Real Estate and Construction
Residential real estate activity slowed moderately in December, while commercial real estate conditions continued to worsen modestly. Residential sales fell moderately as inventories of homes fell further and prices continued to rise. Despite this, home sales remained above year-ago levels and contacts anticipated moderate increases in sales and prices the coming months. Construction supply sales fell for the first time since February and were expected to continue to fall modestly moving forward. Commercial real estate contacts noted modest declines in absorption rates, sales, prices, and rents along with an increase in vacancy rates. Developers reported that credit was increasingly difficult to access. Commercial construction, however, edged up and additional increases were expected in the next few months. Additionally, contacts expected vacancy rates to edge down and prices to stabilize.

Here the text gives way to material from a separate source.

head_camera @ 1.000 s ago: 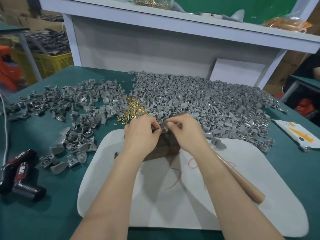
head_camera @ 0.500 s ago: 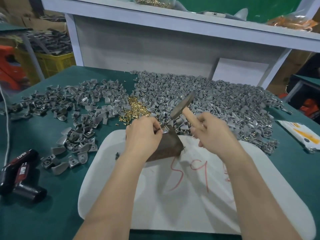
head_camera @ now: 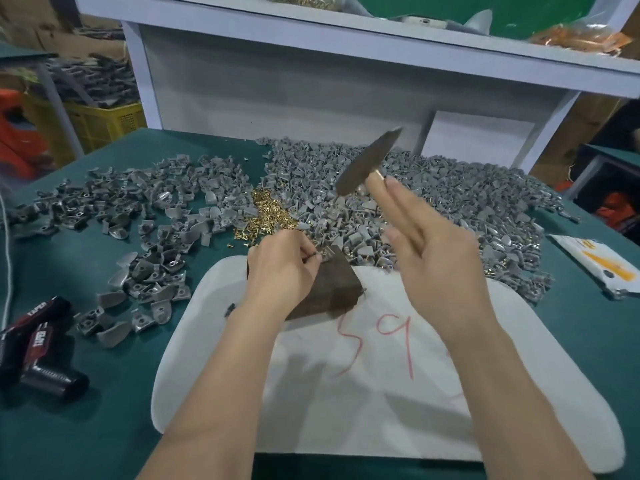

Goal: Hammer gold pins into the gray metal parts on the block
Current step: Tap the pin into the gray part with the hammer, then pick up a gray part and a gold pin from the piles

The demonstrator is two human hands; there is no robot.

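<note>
Bench contents, seen from beside the worker:

1. Block [head_camera: 334, 287]: dark, at frame centre, standing on the far edge of a white pad [head_camera: 381, 403] marked "59" in red.
2. Gray metal part [head_camera: 328, 252]: 1 piece, on the block's top far edge, with a glint of gold at it; too small to tell whether a pin is seated.
3. Left hand [head_camera: 284, 270]: fingers curled, tips pinching the gray metal part and steadying it on the block.
4. Right hand [head_camera: 436, 251]: right of centre, grasping the wooden handle of a hammer [head_camera: 369, 161]. The metal head is raised and tilted above the block, clear of it, and blurred.
5. Gold pins [head_camera: 268, 216]: 1 loose pile just beyond the left hand, between the 2 spreads of parts.
6. Heap of gray parts [head_camera: 450, 206]: dense, upper right of centre.
7. Scatter of gray parts [head_camera: 138, 220]: thinner, left of centre.
8. Green table [head_camera: 86, 431]: bears all of the above.
9. Black tool [head_camera: 34, 348]: lower left, red lettering, lying flat.
10. Packet [head_camera: 595, 268]: white and orange, right edge.
11. Yellow crate [head_camera: 104, 123]: upper left, behind the table.
12. White shelf [head_camera: 346, 32]: across the top.
</note>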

Banking contacts reported a slight increase in total loan demand in recent weeks. Growth was concentrated in two categories, with a modest increase in the demand for residential real estate loans and a slight increase in the demand for commercial real estate loans. Loan demand in all other lending categories slowed, with a slight decline in consumer loan demand, a modest decline in commercial and industrial loan demand, and a moderate decline in agricultural loan demand. Credit standards tightened slightly for residential real estate and commercial and industrial loans, and tightened modestly for commercial real estate loans. Overall loan quality improved slightly compared to a year ago, although bankers expected loan quality to decline modestly over the next six months in several categories including commercial real estate, hospitality and small business. Deposit levels increased robustly in recent weeks. Anecdotal evidence suggested the economy outperformed expectations this year, but there remained a general uncertainty around future performance. One banker commented, "surprised how well our year turned out. Economy seems very fragile yet continues to perform surprisingly well".

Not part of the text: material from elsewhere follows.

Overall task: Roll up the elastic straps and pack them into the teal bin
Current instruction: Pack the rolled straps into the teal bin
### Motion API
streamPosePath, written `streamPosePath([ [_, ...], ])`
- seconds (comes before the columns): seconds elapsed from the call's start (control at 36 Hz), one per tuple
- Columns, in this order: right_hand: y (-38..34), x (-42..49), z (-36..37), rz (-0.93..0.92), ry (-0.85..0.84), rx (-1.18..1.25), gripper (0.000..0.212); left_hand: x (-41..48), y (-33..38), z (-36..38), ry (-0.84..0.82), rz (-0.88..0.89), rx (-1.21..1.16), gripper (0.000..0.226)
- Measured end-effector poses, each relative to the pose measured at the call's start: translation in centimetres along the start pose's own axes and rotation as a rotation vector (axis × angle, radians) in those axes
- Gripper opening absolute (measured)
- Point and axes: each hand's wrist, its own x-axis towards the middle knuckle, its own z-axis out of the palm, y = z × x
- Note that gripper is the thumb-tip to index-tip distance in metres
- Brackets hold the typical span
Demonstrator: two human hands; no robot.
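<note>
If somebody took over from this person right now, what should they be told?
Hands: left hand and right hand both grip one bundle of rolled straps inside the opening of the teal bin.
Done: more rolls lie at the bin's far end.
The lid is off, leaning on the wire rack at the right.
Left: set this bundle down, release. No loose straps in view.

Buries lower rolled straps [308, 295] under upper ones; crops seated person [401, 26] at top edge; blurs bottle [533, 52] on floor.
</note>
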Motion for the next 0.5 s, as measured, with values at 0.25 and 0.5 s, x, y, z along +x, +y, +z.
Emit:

District energy activity expanded since the previous survey period but continued to lag year-ago levels. Revenues, profits, and drilling activity rose for most firms but remained below year-ago levels. However, employment levels continued to decline. The number of active oil and natural gas rigs increased broadly across District states. While commodity prices increased since the last survey period, regional firms also reported needing a higher average price for a substantial increase in drilling to occur for oil and natural gas. Most contacts expected higher regulatory costs for their firm in the upcoming year, and a significant share of firms indicated plans to reduce emissions or reuse water. Expectations for future drilling and business activity turned positive for the first time since the first quarter of 2020, but firms anticipated additional job cuts moving forward due to continued consolidation and efficiency gains.

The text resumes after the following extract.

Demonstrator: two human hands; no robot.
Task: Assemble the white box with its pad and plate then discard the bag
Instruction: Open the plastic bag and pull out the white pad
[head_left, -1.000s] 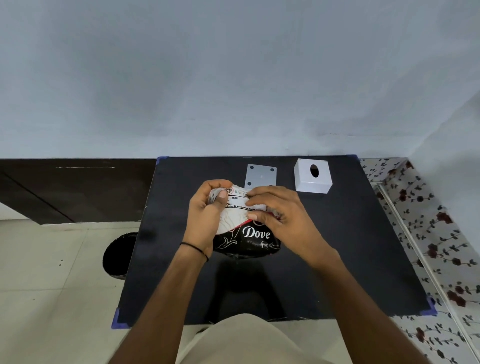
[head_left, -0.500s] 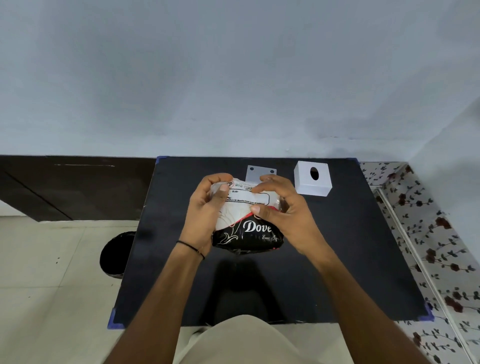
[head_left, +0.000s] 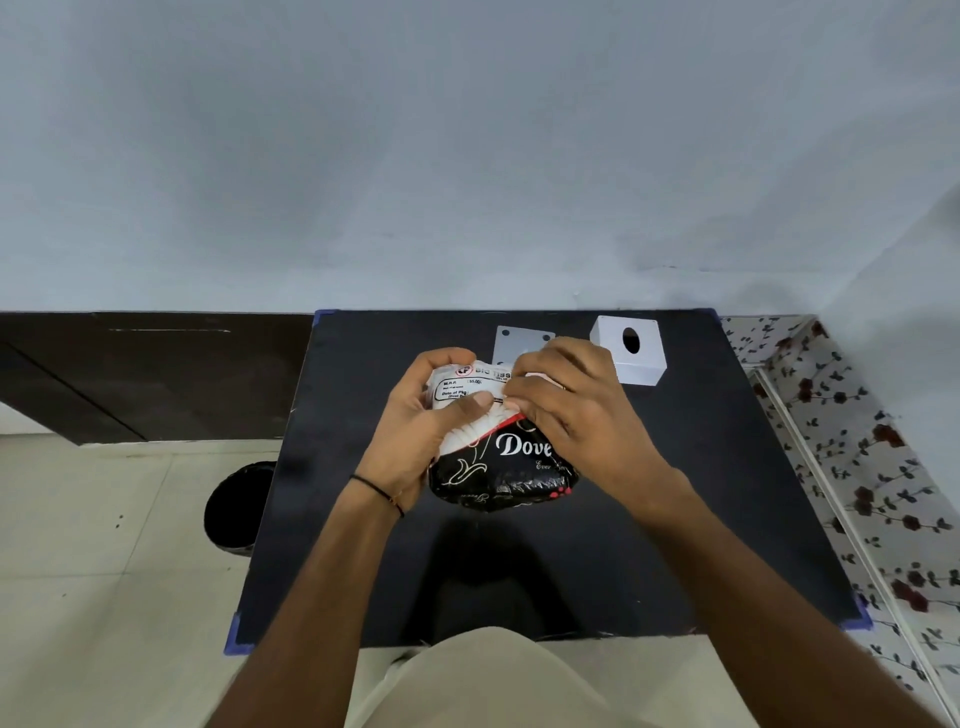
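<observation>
Both hands meet at the centre of the frame over the black table (head_left: 701, 519), closed on the bag (head_left: 498, 462), a glossy black-and-white packet of tissues held just above the surface. The left hand (head_left: 421, 431) wraps the packet's left side with its thumb pressed across the white printed label, and the right hand (head_left: 576, 410) pinches the plastic at the upper edge beside that thumb, so the two grips sit nearly touching along the same seam. The packet's long axis runs left to right in the frame, its black end toward the lower edge and its white end up under the fingertips; the opening the hands are working at lies right between them, so a pull apart would probably run sideways along that axis. Whether the plastic has torn yet is hard to tell, since the fingers cover the spot. The pad looks to be inside the wrapper. The white box (head_left: 631, 351), with an oval hole in its top, stands at the upper right of the table, nearer the right hand, and the grey plate (head_left: 511, 343) lies flat just left of it, partly hidden behind the knuckles. A dark bin (head_left: 234, 509) stands on the floor at the left, beside the table edge
</observation>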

Conditions in the Tenth District agricultural economy and prospects for farm income improved modestly since the previous reporting period alongside further increases in crop prices. District contacts reported that direct government payments had provided robust support for farm incomes, and expected the sharp increase in crop prices during recent months to further improve profits. Since the previous period, crop prices increased moderately and were well above a year ago. In addition to higher prices, strong crop yields in some parts of the District boosted revenues further, particularly in Missouri. Profit opportunities for livestock producers in the District were more limited. Cattle prices were generally stable, but remained well below a year ago. Hog prices declined slightly in the period, but were slightly higher than a year ago.